César García

Personal information
- Full name: César García Menéndez
- Date of birth: 27 August 1999 (age 25)
- Place of birth: Avilés, Spain
- Height: 1.78 m (5 ft 10 in)
- Position(s): Winger

Team information
- Current team: Marino Luanco
- Number: 22

Youth career
- Sporting Gijón
- Avilés
- 2017–2018: Sporting Gijón

Senior career*
- Years: Team / Apps / (Gls)
- 2018–2022: Sporting Gijón B / 68 / (14)
- 2018–2019: → Marino Luanco (loan) / 33 / (5)
- 2021–2022: Sporting Gijón / 3 / (0)
- 2022: Algeciras / 9 / (0)
- 2023: Real Avilés / 14 / (0)
- 2023–: Marino Luanco / 31 / (3)

= César García (footballer, born 1999) =

Spanish footballer

César García Menéndez (born 27 August 1999) is a Spanish professional footballer who plays mainly as a right winger for Marino Luanco.

==Club career==
Born in Avilés, Asturias, García represented Sporting de Gijón and Real Avilés CF as a youth. On 28 August 2018, after finishing his formation, he was loaned to Tercera División side Marino de Luanco, for one year.
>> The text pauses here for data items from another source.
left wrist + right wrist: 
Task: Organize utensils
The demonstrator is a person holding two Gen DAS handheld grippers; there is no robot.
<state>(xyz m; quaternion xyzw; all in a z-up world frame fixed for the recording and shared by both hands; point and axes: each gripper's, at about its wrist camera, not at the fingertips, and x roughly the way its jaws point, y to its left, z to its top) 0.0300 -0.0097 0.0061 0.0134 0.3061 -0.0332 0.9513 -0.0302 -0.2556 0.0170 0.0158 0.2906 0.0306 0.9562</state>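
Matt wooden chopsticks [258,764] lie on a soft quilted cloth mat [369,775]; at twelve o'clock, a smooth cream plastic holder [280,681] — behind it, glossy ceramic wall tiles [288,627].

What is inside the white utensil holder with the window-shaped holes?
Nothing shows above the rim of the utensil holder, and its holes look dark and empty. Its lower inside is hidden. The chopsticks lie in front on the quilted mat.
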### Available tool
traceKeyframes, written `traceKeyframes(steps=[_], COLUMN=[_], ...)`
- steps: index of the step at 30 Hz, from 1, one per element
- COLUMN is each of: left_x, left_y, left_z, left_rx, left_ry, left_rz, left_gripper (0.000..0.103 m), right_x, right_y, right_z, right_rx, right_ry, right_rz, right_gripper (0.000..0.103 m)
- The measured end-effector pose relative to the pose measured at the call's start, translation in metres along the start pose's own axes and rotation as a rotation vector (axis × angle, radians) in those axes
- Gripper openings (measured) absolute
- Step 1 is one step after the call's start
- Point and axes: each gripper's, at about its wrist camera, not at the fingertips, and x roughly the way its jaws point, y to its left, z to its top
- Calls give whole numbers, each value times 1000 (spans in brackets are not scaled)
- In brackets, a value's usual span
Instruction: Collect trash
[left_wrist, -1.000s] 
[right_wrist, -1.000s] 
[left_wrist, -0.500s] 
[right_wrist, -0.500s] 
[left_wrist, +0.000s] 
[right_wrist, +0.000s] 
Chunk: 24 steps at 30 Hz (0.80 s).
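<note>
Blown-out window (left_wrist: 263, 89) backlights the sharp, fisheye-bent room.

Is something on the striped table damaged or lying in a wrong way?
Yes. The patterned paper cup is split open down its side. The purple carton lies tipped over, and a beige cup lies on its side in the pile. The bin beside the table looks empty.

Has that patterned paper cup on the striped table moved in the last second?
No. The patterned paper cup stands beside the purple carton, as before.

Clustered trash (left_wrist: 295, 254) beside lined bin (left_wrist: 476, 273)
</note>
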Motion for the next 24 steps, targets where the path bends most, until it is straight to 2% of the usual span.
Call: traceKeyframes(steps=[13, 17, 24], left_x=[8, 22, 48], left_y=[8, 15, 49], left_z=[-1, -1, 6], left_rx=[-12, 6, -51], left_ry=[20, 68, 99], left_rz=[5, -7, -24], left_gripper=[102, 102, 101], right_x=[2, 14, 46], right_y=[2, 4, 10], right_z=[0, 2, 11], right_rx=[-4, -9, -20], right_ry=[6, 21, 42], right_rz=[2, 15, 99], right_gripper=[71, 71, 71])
García made his senior debut on 2 September 2018, coming on as a half-time substitute in a 0–4 away loss against CD Mosconia. He scored his first goal six days later by netting his team's second in a 3–0 home win over Caudal Deportivo, and finished the campaign with five goals in 38 appearances overall as his side narrowly missed out promotion in the play-offs.

Upon returning to the Rojiblancos, García renewed his contract until 2022 on 5 November 2019. He made his first team debut on 17 December, replacing Carlos Carmona in a 1–2 away loss against Zamora CF, for the season's Copa del Rey.

García's professional debut occurred on 12 November 2021, as he replaced fellow youth graduate Berto González in a 0–1 home loss against Real Sociedad B in the Segunda División championship.